Considérant que, quelle que soit la gravité de la faute résultant de ce que le président de la commission a méconnu l'exigence d'impartialité, cette faute n'est en tout état de cause susceptible de donner lieu au paiement d'une indemnité que dans la mesure où elle est directement la cause d'un préjudice certain, ce qui ne serait pas le cas si les faits soumis à la commission impliquaient nécessairement la sanction litigieuse ;

Considérant que la cour ne trouve pas au dossier tous les éléments lui permettant d'apprécier quelle était l'étendue de la marge d'appréciation dont disposait la commission dans le prononcé et la gradation des sanctions alors prises ; que, dans ces conditions, il convient d'ordonner avant dire droit une expertise, étant précisé que l'administration en a elle-même admis le principe et a invité la cour à recueillir les observations des personnes ayant eu à porter une appréciation sur la solvabilité et la couverture des engagements réglementés de la société ICD Vie ; que l'expert aura pour mission de réunir tous éléments de fait sur l'existence d'une situation nette négative des sociétés ICD SA et ICD Vie, à la fin de l'exercice clos le 31 décembre 1999 ainsi qu'à la date des décisions litigieuses, et à cet effet a) décrire la manière dont ces sociétés tentaient de satisfaire les règles de solvabilité et de provisionnement, qui leur étaient applicables, b) recueillir le témoignage de M. Jean-Pierre Y, administrateur provisoire désigné par la commission de contrôle des assurances le 22 mai 2000, ainsi que celui des sociétés CAMCA Assurance et AFI Europe auxquelles ont été transférés, à la première, le 7 novembre 2000, le contrat collectif d'assurance souscrit auprès de la société ICD SA et, à la seconde, le 7 décembre 2000, le portefeuille de contrats souscrit auprès de la société ICD Vie, sur le caractère suffisant des provisions constituées par les sociétés en question, c) mesurer la portée de la couverture résultant du traité de réassurance conclu avec la société Hannover Re, le cas échéant en entendant des représentants de cette société ; l'expert donnera également à la cour, pour le cas où celle-ci aurait à évaluer un préjudice indemnisable, toutes indications sur la valeur des sociétés ICD SA et ICD Vie à la date des décisions litigieuses, au vu, notamment, des rapports, notes et audits dont se prévalent les parties ;

D E C I D E :

Article 1er : Il sera, avant de statuer sur les conclusions de la requête de M. X, procédé à une expertise contradictoire.

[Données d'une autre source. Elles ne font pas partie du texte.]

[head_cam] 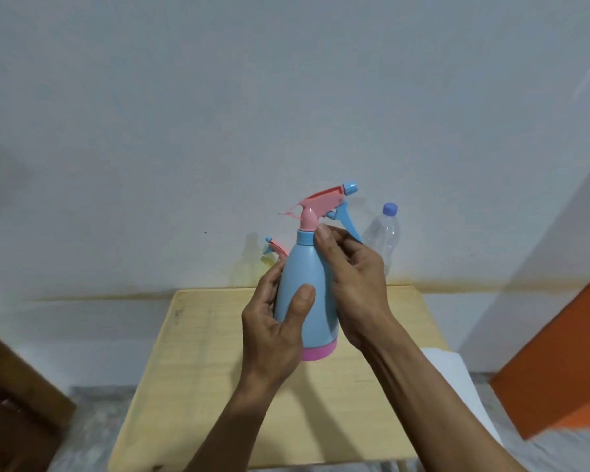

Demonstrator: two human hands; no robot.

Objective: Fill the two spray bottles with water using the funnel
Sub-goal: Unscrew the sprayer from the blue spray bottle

Article 2 : L'expert sera désigné par le président de la cour. Il accomplira sa mission dans les conditions prévues par les articles R. 621-1 à R. 621-14 du code de justice administrative.
Article 3 : Il aura pour mission 1°) de réunir tous éléments de fait sur l'existence d'une situation nette négative des sociétés ICD SA et ICD Vie, à la fin de l'exercice clos le 31 décembre 1999 ainsi qu'à la date des décisions litigieuses, et à cet effet a) décrire la manière dont ces sociétés tentaient de satisfaire les règles de solvabilité et de provisionnement, qui leur étaient applicables, b) recueillir le témoignage de M. Jean-Pierre Y, administrateur provisoire désigné par la commission de contrôle des assurances le 22 mai 2000, ainsi que celui des sociétés CAMCA Assurance et AFI Europe auxquelles ont été transférés, à la première, le 7 novembre 2000, le contrat collectif d'assurance souscrit auprès de la société ICD SA et, à la seconde, le 7 décembre 2000, le portefeuille de contrats souscrit auprès de la société ICD Vie, sur le caractère suffisant des provisions constituées par les sociétés en question, c) mesurer la portée de la couverture résultant du traité de réassurance conclu avec la société Hannover Re, le cas échéant en entendant des représentants de cette société ; 2°) de donner toutes indications sur la valeur des sociétés ICD SA et ICD Vie à la date des décisions litigieuses, au vu, notamment, des rapports, notes et audits dont se prévalent les parties.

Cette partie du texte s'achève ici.